Tuesday, July 15, 2008

Dinner with the Headmaster

Ricky, Headmaster Lu, and I enter a small restaurant (and by small, I mean there are three tables). I have eaten here before and like the family that owns the place. It is a couple with three children--something nearly unheard of in China so it can be surmised that they have some connections in the government. We sit down and immediately the headmaster lights up a cigarette. The wife gives us the menu and the husband goes in the back to prepare to cook.

"What do you want to eat?" Ricky asks me.

I give him a disbelieving look. "You know I can't read the menu."

He orders three dishes, an egg, pork, and mushroom dish, sweet and sour pork, and a potato dish. He also orders three beers. The beers are cold rather than the usual slightly-chilled temperature for which I am grateful because it has been a hot day and a feebly rotating table-fan is the only relief in the restaurant. We pour a little into our 3-inch-high glasses, “cheers” each other and drink.
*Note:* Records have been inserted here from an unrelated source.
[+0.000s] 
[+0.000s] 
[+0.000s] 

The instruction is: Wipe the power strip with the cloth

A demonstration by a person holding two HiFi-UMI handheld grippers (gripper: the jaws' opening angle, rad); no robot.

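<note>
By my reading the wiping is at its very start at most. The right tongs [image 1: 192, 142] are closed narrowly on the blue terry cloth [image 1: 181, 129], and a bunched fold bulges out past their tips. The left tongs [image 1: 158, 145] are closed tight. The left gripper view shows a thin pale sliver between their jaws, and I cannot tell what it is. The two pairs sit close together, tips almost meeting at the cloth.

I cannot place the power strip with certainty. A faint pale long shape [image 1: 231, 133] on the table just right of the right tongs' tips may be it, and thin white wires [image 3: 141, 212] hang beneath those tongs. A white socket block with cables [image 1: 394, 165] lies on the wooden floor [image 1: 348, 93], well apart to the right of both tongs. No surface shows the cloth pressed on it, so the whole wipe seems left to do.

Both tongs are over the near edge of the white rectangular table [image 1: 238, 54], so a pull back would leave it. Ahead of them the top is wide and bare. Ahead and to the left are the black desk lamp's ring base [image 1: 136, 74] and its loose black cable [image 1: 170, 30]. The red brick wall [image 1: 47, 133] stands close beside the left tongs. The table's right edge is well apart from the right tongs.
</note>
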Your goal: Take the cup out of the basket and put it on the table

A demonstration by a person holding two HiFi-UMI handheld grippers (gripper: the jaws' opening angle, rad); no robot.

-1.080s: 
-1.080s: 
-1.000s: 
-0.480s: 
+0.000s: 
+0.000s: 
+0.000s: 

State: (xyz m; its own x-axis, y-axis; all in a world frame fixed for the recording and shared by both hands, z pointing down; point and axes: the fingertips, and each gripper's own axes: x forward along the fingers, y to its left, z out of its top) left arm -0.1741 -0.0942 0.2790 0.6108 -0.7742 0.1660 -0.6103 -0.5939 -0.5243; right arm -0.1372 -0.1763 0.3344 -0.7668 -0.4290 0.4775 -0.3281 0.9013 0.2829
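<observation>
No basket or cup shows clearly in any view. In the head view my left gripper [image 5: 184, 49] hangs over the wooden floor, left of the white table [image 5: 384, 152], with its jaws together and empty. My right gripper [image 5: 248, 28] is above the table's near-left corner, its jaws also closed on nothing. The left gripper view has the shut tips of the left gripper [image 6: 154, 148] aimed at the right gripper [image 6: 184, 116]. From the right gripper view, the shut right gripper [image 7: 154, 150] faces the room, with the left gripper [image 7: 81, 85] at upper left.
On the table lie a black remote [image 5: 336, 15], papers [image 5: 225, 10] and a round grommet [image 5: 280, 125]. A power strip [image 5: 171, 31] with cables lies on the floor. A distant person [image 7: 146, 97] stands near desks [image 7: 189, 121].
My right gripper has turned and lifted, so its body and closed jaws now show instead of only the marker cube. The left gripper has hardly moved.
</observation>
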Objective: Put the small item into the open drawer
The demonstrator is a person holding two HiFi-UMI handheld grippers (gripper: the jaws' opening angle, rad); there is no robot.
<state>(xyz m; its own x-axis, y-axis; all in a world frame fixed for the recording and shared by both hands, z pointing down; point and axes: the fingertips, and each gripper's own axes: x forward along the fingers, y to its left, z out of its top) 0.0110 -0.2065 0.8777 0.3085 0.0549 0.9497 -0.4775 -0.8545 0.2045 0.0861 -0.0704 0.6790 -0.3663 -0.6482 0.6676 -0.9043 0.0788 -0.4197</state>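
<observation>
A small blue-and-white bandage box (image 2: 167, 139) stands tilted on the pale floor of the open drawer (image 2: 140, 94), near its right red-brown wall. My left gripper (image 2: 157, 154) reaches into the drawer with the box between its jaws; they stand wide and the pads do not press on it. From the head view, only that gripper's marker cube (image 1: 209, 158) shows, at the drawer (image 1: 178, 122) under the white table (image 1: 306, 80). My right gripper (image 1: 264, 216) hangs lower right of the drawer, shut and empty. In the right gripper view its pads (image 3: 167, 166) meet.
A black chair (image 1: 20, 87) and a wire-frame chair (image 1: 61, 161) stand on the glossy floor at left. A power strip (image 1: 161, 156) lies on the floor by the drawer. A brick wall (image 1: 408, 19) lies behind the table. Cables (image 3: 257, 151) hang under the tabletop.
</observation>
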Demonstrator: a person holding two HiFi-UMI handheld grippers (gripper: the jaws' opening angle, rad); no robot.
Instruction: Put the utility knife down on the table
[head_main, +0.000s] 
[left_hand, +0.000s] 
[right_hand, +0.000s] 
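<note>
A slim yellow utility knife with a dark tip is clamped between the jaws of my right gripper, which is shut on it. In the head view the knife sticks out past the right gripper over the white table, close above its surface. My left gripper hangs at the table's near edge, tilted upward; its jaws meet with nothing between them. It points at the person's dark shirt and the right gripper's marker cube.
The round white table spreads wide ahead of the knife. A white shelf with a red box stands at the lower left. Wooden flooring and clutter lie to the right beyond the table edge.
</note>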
I look at Headmaster Lu and he smiles at me. This is about the only way we can communicate without Ricky's assistance. I know he likes me--he has told me I have good habits. By this he means he appreciates that I show up to work on time, have my lessons prepared and am dressed nicely. Ricky also tells me that it is noticed that I am a good housekeeper. Some of the other foreign teachers hire a housekeeper to do their cleaning and laundry. "You come from a good family," the headmaster says. I agree with him. "Both of my parents work very hard," I tell him. I ask him to tell me about his family.

"I have a daughter," he explains through Ricky, "she is your age. And I have a son who is twenty-nine."

"How old are you?" I ask.

"liu-shi-wu," he says, sixty-five. His mother is eighty-four. "She is very strong. She goes for a walk everyday after dinner. You must exercise if you want to stay healthy," he states as he lights up another cigarette. Other than some facial lines and tobacco-stained teeth, he looks much younger. He is a tall man and fairly lanky. His hair is still black though a few gray strands can be spotted. His eyes are rounder than many of the Chinese and his complextion is fairly tanned indicating that he spends a lot of time outside. Later, I will learn that he has a small garden outside his apartment in Anshan where he grows some flowers and vegetables.

"Have you always lived in the Liaoning Province?" I ask him.

"Yes. My family was very poor. We all slept in one room. I went to Sunyi High School. Then I went to the university in Anshan. Then I became a high school teacher. Later, the government asked me to teach at the teacher’s college. Then I returned to be headmaster at the school." Sunyi High School is the name of the high school I teach at. I tell him I didn't realize it was that old and I ask him if he was a good student. "Dui," he replies, yes.

I ask him to tell me what Taian was like when he was a boy. He explains that when he was born, the Japanese occupied this part of China. "China was very poor then. Mao Zedong told us to work hard and make a better life."

"Will you tell me about Mao?" I ask. I'm not sure if it is polite of me to do so but he seemed eager enough.

"Mao was from a poor family. He was in the army and worked very hard. He told the people to make China great and we worked very hard. Now we have a lot of food to eat," he indicated our dishes, "but there are a lot of people in China to feed. Some people are still poor. We are still working hard to make China great--to make Mao's dream come true. Mao Zedong admired America's George Washington."

"Yes," I tell him, "I can understand why."

"Later in life," the headmaster continues, "Mao made a mistake. He trusted the wrong people." I ponder this point. I have noticed that the Chinese tend to have a hard time trusting others. Our office is padlocked whenever we are not there, my friend wanted to walk on the other side of the street with me when some people were trying to ask her questions, store attendants will follow customers around while they are shopping, and I'm not supposed to go out by myself after dark are a few examples I have seen of mistrust.

Still, there is a cheery innocence here that I have not observed in America. "The Chinese are very happy people," I say. "Do you think this is because there are still people who remember what it was like to be very poor?"

He seems to think about this but is not sure how to answer. "We will teach our children to appreciate what they have," he says finally. He lifts his glass to me, "gan bei," he toasts, bottoms-up.

1 comment:

Dana said...

A good story. Keep it up, Audra. You are making a difference.